Task to complete
Which lines of the material hold the word "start"? Copy each one.

Input data

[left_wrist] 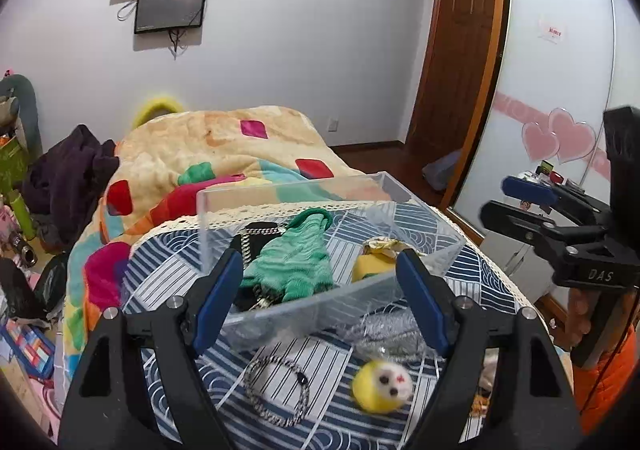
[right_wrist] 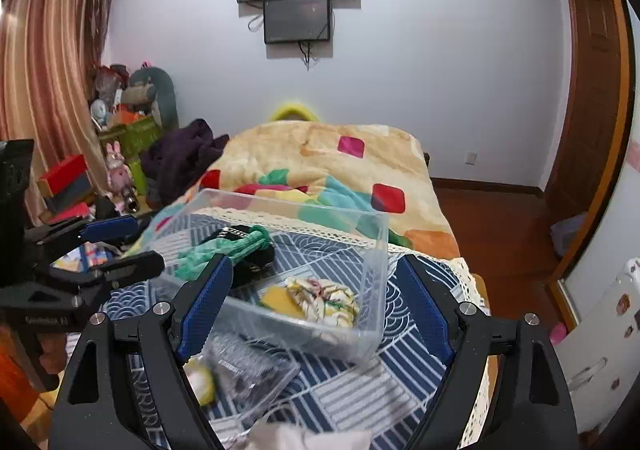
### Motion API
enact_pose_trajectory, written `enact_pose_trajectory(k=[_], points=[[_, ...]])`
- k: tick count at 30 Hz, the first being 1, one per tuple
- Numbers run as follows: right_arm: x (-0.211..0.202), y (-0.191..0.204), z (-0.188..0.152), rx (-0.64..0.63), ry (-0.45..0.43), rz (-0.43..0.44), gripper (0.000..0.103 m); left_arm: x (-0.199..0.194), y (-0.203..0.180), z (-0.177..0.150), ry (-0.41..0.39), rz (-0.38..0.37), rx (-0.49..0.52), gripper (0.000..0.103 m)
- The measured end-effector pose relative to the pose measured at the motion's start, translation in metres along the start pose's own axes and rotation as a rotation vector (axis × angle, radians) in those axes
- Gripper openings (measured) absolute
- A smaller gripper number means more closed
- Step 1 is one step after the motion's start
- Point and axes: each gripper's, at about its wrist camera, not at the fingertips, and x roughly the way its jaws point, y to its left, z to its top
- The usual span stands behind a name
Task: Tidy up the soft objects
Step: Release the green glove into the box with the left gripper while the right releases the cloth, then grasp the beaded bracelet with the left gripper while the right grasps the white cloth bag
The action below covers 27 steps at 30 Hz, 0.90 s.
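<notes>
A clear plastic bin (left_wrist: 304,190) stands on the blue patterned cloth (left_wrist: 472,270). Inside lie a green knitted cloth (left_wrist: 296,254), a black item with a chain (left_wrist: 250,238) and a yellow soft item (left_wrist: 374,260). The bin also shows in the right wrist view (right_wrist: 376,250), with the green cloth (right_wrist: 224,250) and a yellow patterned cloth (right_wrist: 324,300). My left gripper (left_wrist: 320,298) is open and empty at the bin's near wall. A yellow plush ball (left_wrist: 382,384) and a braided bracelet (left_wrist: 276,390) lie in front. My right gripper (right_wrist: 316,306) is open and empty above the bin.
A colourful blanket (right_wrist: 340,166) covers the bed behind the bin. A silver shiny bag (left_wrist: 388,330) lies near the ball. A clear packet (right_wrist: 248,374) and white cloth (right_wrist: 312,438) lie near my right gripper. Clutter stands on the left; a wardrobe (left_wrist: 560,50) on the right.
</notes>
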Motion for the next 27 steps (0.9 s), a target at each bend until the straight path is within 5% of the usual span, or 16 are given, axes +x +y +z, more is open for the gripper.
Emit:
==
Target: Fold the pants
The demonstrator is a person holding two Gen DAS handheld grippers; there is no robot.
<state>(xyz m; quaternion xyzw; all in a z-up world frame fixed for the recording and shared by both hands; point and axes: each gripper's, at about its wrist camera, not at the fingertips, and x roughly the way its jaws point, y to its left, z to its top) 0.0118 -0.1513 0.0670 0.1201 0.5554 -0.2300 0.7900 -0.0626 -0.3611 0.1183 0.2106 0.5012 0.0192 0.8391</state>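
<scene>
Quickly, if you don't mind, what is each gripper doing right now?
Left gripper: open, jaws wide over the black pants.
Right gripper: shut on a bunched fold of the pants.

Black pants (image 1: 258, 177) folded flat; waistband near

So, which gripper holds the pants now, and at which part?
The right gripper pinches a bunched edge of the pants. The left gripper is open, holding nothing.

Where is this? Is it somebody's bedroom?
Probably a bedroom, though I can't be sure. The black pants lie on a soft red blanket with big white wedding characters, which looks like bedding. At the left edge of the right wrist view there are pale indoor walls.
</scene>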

Expected answer
- The measured end-effector pose relative to the pose measured at the motion's start, translation in metres along the start pose's own axes and rotation as a rotation vector (axis × angle, radians) in those axes
- Step 1 is one step after the motion's start

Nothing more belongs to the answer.